British Liberal MEP Sarah Ludford said that if the exit programme is not given a green light on cost grounds, "we don't know what will happen to the remaining five EU countries for which the visa regime has not been lifted yet."

"The US administration would need to go back to Congress and say the pillars on which the visa waiver legislation stands can't exist. It won't be the European's responsibility that the criteria for lifting the visa requirements are not met," she told this website.

Speaking about those EU countries which do not need visas, but have to share passenger data with the US administration, Ms Napolitano said she was in favour of reviewing the agreements with eleven EU states on sharing passengers data.

She reassured MEPs that the data was only being used in investigations of terrorism or other serious international crimes.

Tourist tax

Another area of disagreement between EU lawmakers and the American official was the upcoming 'ten-dollar tax' to be levied on every tourist travelling to the US starting next year. The tax is necessary to fund a non-profit company aimed at promoting tourism, she said.
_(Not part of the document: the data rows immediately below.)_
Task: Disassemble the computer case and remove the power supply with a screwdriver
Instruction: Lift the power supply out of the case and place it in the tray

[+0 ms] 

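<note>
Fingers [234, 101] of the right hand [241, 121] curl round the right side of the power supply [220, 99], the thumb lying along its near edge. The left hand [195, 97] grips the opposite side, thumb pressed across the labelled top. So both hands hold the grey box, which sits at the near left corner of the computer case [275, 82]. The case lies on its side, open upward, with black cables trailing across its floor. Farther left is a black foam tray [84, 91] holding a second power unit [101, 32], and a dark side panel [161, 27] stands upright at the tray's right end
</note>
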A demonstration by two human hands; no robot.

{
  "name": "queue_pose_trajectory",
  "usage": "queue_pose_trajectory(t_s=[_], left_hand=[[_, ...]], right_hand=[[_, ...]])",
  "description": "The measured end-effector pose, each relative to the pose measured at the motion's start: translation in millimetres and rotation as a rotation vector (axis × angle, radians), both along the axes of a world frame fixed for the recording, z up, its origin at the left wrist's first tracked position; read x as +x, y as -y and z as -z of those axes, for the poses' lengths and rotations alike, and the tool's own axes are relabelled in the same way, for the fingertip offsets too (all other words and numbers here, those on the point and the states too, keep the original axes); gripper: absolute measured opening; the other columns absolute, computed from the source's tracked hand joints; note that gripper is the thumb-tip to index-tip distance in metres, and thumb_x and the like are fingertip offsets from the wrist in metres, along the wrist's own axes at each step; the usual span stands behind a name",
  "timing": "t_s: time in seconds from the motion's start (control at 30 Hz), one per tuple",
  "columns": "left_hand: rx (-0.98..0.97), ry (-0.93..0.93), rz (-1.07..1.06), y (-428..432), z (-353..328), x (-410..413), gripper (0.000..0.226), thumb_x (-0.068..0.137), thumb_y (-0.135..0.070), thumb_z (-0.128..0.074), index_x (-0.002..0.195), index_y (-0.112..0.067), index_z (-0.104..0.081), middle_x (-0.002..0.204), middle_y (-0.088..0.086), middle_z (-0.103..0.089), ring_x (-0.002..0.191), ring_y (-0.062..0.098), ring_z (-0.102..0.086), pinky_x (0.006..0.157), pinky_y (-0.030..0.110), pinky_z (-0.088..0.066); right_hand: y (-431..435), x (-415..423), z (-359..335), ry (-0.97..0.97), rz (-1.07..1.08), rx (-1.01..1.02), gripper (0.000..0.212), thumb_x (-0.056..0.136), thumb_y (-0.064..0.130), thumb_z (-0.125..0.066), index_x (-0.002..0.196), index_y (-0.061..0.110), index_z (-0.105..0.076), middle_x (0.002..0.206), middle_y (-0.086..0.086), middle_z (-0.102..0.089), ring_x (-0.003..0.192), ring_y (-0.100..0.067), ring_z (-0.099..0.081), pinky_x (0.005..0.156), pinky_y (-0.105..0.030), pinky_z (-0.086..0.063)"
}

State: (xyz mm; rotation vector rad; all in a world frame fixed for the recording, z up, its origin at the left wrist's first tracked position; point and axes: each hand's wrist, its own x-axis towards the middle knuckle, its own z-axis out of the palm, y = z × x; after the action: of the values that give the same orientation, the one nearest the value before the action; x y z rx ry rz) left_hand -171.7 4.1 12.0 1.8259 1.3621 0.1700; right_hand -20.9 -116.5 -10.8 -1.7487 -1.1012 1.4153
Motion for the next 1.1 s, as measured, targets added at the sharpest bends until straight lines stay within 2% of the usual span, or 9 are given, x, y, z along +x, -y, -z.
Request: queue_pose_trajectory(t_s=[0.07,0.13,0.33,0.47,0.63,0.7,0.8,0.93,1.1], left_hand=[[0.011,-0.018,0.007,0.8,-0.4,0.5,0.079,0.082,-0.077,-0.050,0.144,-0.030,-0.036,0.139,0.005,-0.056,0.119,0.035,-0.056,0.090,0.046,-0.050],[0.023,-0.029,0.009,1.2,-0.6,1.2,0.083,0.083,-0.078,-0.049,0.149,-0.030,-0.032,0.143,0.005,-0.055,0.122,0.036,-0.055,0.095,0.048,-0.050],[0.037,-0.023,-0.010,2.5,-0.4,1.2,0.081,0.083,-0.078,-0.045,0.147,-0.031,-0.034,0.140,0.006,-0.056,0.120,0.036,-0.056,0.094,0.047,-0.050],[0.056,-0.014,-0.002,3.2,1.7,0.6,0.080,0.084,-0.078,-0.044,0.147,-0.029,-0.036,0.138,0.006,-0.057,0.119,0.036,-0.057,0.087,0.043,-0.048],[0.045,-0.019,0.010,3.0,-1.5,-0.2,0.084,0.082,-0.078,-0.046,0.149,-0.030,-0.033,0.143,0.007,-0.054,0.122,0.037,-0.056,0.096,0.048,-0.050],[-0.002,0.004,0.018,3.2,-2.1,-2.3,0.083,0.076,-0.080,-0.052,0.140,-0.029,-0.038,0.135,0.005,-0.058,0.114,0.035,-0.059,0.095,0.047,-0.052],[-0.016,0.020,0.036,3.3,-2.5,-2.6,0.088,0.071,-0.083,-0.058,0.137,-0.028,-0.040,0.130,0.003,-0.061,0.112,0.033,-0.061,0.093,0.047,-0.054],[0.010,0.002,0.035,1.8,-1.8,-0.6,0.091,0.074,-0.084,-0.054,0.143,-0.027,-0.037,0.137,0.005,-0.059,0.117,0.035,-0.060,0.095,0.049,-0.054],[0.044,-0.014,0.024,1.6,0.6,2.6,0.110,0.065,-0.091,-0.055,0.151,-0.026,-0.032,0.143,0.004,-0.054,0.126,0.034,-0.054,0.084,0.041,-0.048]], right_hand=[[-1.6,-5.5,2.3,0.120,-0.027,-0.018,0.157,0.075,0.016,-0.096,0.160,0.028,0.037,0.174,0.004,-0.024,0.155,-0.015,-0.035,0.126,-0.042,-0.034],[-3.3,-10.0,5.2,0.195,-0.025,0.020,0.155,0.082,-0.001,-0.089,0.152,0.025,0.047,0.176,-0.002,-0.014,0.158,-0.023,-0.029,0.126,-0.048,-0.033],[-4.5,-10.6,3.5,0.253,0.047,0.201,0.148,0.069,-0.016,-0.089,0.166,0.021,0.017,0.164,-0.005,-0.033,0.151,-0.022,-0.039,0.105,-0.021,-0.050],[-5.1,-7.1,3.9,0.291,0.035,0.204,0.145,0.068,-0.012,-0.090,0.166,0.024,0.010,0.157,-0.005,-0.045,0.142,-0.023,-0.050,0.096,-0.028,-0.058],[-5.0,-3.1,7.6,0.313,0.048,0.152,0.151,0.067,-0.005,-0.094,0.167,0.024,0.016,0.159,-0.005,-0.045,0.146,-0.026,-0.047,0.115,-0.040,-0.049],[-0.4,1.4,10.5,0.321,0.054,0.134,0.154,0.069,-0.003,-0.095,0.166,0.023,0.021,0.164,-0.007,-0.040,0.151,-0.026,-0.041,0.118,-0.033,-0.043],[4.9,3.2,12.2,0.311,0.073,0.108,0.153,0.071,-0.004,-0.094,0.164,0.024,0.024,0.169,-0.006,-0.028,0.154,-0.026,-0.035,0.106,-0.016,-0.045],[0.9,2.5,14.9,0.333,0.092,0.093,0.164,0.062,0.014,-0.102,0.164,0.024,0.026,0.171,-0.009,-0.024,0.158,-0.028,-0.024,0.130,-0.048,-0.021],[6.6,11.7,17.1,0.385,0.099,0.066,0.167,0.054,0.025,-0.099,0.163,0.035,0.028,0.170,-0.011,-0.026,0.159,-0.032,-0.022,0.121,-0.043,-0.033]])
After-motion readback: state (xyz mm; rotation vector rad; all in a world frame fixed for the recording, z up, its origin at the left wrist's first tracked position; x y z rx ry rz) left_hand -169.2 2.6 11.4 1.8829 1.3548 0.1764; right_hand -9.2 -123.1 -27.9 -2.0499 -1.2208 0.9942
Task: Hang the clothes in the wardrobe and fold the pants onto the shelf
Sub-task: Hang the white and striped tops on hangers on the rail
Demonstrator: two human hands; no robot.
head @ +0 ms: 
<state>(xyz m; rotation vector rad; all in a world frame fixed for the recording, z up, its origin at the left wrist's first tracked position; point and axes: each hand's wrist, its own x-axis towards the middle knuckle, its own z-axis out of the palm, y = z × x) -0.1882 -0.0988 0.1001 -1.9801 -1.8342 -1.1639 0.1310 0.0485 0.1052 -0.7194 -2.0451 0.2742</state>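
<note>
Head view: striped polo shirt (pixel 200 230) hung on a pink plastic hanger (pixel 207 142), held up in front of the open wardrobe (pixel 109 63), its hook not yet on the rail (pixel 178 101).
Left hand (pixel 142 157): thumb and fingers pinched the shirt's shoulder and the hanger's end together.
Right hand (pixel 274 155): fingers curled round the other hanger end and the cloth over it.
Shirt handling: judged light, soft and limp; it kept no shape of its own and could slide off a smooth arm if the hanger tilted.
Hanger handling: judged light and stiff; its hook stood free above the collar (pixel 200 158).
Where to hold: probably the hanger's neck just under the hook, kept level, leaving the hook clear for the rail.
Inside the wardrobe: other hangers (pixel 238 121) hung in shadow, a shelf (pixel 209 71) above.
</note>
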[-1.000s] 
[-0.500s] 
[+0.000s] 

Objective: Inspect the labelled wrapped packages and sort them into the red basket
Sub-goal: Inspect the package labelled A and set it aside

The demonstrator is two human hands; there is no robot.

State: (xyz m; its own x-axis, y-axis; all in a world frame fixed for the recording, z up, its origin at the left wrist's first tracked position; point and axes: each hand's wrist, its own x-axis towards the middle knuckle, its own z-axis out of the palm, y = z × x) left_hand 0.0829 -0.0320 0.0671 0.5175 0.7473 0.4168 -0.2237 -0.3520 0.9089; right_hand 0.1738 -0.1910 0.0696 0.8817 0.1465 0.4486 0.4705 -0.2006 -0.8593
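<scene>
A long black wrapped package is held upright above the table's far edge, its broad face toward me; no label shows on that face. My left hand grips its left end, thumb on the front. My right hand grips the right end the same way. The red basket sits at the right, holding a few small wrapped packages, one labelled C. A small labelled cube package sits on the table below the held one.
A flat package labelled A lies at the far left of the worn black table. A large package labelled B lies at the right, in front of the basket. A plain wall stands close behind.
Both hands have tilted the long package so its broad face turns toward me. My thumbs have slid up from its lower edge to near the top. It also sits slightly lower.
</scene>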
"Unlike some of the European countries, the US do not have in place a separate agency to promote tourism and travel. In these days of reduced budgets, this is the only way to fund that," Ms Napolitano argued.

It is very likely that Mr Obama would approve the bill, despite threats from the European side to introduce "reciprocal" measures.

The tourism-promotion bill was introduced in the US Senate by the Democratic majority leader Harry Reid, who next year stands for a tight re-election in the state of Nevada, home of US tourism and gambling mecca Las Vegas.

As Mr Reid is seen as a key figure for passing important legislation on health care and climate change, the Obama administration is not moving against the tourist tax, despite criticism from international partners.